The results of an experiment using water are shown. FIG.
Shows the tilting pattern of the ladle 3 before the reversal. The time at which the inversion is completed is set to 0. The tilting is started from the time of −28 seconds and water is injected. Inversion is performed rapidly at a time of −2.5 seconds, and the injection is terminated. FIG. 5 shows the state of vibration of the water surface when it stops after tilting in the pattern shown in FIG. Even after 10 seconds or more, the wave does not attenuate and continues to vibrate at an amplitude of about 0.8 ° C.

For this system, using an ultrasonic sensor,
Fig. 6 shows the result of feedback control of the water level.
Shown in The ladle 3 was controlled from time 0 shown in FIG. The value at time 0 is the target stop angle of the ladle, and is also the center of linearization.
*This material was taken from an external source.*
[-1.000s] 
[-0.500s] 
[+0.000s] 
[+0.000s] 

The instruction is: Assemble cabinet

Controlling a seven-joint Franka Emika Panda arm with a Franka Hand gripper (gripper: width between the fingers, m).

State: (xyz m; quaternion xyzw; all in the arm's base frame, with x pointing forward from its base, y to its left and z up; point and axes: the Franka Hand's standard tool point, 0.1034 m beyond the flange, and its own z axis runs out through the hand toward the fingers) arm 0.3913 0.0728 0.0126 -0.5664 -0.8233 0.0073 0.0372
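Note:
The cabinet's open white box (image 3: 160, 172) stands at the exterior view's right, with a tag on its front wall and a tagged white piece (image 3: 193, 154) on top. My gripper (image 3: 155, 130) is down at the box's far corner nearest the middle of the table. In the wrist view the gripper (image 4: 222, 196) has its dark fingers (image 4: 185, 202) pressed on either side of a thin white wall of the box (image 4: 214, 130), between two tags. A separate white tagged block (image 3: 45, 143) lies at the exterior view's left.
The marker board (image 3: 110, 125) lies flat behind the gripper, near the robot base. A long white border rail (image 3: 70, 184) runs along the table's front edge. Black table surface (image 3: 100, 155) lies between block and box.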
Time 0
If the control is started earlier, it will deviate from the center of linearization, so the control is started at time 0. The parameters of the apparatus used in the experiment were D = 0.612 and L = 0.1643. The coefficients used for the feedback are: f ₁ = 31969.8, f ₂ = −8099.75, f ₃ =
−2369.72 f ₄ = −8547.85, h = −97253.4. Ladle 3 tilts slightly after the water surface wave, and the water surface wave is decreasing.
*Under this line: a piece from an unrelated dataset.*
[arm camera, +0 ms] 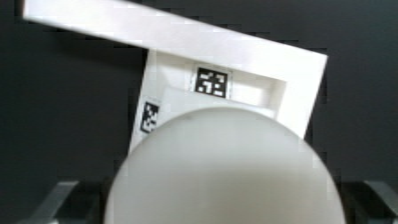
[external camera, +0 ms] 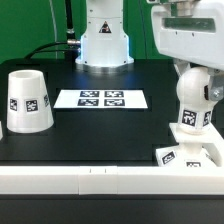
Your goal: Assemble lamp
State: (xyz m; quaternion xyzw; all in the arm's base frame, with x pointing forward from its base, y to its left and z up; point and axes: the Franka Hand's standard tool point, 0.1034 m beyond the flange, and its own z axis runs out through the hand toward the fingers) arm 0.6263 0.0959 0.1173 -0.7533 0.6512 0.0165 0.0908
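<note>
The white ball-shaped bulb (external camera: 192,100) stands upright on the flat square base (external camera: 190,152) at the exterior view's right, near the table's front edge. My gripper (external camera: 192,70) is right above the bulb's top. In the wrist view the bulb (arm camera: 222,165) fills the foreground over the base (arm camera: 222,60), and the gripper (arm camera: 214,205) has one dark finger on each side of it, with a thin dark gap between each finger and the bulb. The jaws look open around the bulb. The tapered shade (external camera: 28,100) stands alone at the exterior view's left.
The marker board (external camera: 100,99) lies flat in the middle of the black table. The arm's white pedestal (external camera: 104,40) stands behind it. A white rail (external camera: 100,180) runs along the table's front edge, just in front of the base.
</note>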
Further, f and h need to be changed according to the target angle θ _{1r of the} ladle. It is because the actual ladle tilting angle theta ₁ with the center theta ₁₀ in which the linearization come displaced, because the parameters of the 2 centroid pendulum model comes shifted. Actually, f and h are calculated in advance based on the value of θ _1r and stored in the control computer 8. Control computer 8
_Are feedback parameters f and h according to the value of θ _1r
Change the value of.

[0017]

According to the present invention, when pouring with a short tact time, the influence of the wave caused by the last pouring can be eliminated, which is effective in improving the pouring accuracy and the pouring pattern.
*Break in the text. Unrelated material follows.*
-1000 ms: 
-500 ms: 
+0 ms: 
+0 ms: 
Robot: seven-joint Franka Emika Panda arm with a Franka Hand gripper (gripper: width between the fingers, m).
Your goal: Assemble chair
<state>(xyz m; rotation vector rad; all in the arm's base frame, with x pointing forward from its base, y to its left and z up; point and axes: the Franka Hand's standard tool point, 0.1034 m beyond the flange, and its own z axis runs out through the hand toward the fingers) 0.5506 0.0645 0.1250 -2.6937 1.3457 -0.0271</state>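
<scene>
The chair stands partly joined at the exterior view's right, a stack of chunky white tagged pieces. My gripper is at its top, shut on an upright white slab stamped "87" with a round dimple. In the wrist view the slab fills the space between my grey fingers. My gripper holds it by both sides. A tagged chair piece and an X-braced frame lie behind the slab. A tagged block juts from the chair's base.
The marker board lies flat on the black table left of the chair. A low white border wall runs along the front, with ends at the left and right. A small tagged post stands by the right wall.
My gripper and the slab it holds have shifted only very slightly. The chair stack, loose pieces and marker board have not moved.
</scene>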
[Brief description of the drawings]

FIG. 1 is a control block diagram.

FIG. 2 Example of device configuration

FIG. 3 is a double pendulum model

FIG. 4 Ladle reversal explanatory diagram

FIG. 5 without control

FIG. 6 When controlled

FIG. 7 is an explanatory diagram of angle calculation.

[Explanation of symbols]

 DESCRIPTION OF SYMBOLS 1 Pendulum 1 2 Pendulum 2 3 Ladle 4 Melt surface 8 Control computer

Claims (1)

[Claims] A method for suppressing waviness of a liquid surface generated in a liquid contained in a container when the container is tilted by controlling the tilting operation of the container, comprising: The first pendulum and the liquid surface are modeled with a double pendulum as the second pendulum, and a servo system is constructed by performing linear approximation of the double pendulum system at the final target position of the container. Calculate the vibration angle of the liquid surface based on the height of the liquid surface, calculate and add the container tilt angular velocity and the liquid surface vibration angular velocity, and perform feedback, and make the first pendulum to stop the second pendulum A liquid surface waving suppressing method characterized by calculating a tilt angle of a liquid and suppressing vibration of a liquid surface in a container.